Go over these records and count the lines with the string "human" in them; the count is all that should be returned.

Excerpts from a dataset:
=====
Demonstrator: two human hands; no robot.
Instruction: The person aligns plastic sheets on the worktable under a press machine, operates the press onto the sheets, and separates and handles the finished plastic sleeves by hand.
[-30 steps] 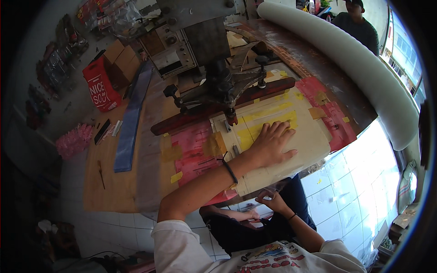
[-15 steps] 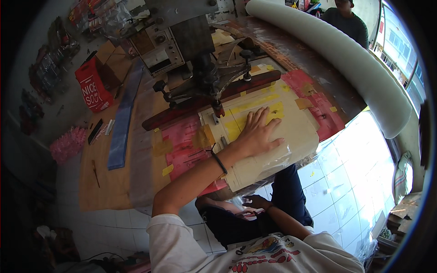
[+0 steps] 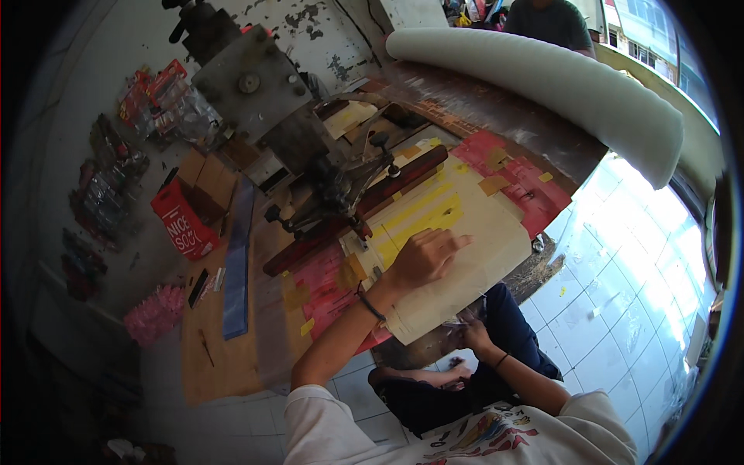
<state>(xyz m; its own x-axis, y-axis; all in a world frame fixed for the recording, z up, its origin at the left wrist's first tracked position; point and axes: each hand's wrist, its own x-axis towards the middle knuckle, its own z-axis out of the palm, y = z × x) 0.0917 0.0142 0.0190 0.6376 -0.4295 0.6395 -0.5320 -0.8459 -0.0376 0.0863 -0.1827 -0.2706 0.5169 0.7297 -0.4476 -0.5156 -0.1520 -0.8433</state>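
Note:
My left hand (image 3: pixel 426 257) is over the large cream board (image 3: pixel 488 256), its fingers bent inward and the palm hidden. I cannot make out anything in it. Yellow strips (image 3: pixel 422 215) lie on the board just beyond the knuckles. Below the board's near edge, my right hand (image 3: pixel 476 338) is closed by my lap, with what looks like clear plastic (image 3: pixel 467 316) at its fingertips. A dark press head (image 3: pixel 322 174) with a spread of metal arms stands past the board, carrying a long dark red bar (image 3: pixel 403 178).
Red taped sheets (image 3: pixel 531 190) flank the board. A long blue strip (image 3: pixel 238 271), a red bag (image 3: pixel 183 221) and a cardboard box (image 3: pixel 205 186) are on the left. Behind, a thick white roll (image 3: pixel 542 85) lies along the table, with a person (image 3: pixel 550 27) beyond it.
My left hand has gone from spread flat on the board to curled, pulling toward me. My right hand has risen from my lap to the board's near edge. The view has shifted.

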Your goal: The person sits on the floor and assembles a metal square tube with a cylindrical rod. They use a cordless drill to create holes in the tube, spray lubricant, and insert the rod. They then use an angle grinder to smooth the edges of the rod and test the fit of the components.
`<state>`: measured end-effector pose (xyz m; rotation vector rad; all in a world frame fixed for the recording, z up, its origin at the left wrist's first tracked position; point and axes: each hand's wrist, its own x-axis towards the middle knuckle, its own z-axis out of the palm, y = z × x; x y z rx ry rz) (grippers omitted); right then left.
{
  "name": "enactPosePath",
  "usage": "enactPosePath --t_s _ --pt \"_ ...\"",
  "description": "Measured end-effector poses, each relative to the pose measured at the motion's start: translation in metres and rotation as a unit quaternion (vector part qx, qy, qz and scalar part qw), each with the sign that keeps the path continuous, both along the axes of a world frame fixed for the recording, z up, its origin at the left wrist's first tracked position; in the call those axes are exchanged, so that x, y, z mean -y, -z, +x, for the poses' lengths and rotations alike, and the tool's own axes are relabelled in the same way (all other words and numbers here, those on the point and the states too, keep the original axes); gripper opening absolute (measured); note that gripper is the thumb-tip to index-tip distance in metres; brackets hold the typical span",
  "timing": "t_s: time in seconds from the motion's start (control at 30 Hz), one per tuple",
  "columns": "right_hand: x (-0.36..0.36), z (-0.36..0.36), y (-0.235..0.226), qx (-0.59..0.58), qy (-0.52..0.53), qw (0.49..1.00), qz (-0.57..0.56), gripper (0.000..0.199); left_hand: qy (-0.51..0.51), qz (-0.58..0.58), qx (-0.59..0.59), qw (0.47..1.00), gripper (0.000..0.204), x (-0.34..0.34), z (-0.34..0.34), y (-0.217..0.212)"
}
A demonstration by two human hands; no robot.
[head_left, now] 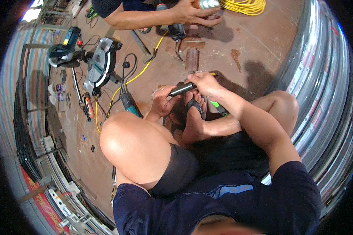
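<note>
A shiny black metal cylinder [182,89] lies slantwise between my two hands, above my sandalled foot. My right hand [206,84] grips its right end, with the thumb along the top. At the other end, my left hand [162,102] curls round it, the cylinder's tip sitting between thumb and fingers. Just beyond my hands, a reddish-brown cylinder [192,59] rests on the floor. A black and green hand tool [219,108] is by my right shin. Below my left hand, a teal power tool [129,103] lies beside my raised knee.
Across from me, another person's hand [196,15] holds a spray can [208,4]. A coiled yellow cable [245,6] and a hammer [142,47] lie on the floor. A mitre saw [100,68] stands at left, cables around it. Wrapped long profiles [313,78] line the right side.
</note>
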<state>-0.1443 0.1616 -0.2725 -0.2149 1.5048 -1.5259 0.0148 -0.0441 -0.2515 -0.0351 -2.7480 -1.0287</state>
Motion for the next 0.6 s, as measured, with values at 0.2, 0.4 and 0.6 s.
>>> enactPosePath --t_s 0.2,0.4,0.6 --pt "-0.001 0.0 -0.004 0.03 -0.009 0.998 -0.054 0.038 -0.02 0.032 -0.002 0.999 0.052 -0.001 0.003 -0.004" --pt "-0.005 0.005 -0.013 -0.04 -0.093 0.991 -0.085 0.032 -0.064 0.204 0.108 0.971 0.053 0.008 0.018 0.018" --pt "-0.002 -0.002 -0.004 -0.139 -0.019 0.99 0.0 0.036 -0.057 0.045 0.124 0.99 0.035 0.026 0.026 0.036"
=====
■ ANSWER TO THIS TASK:
2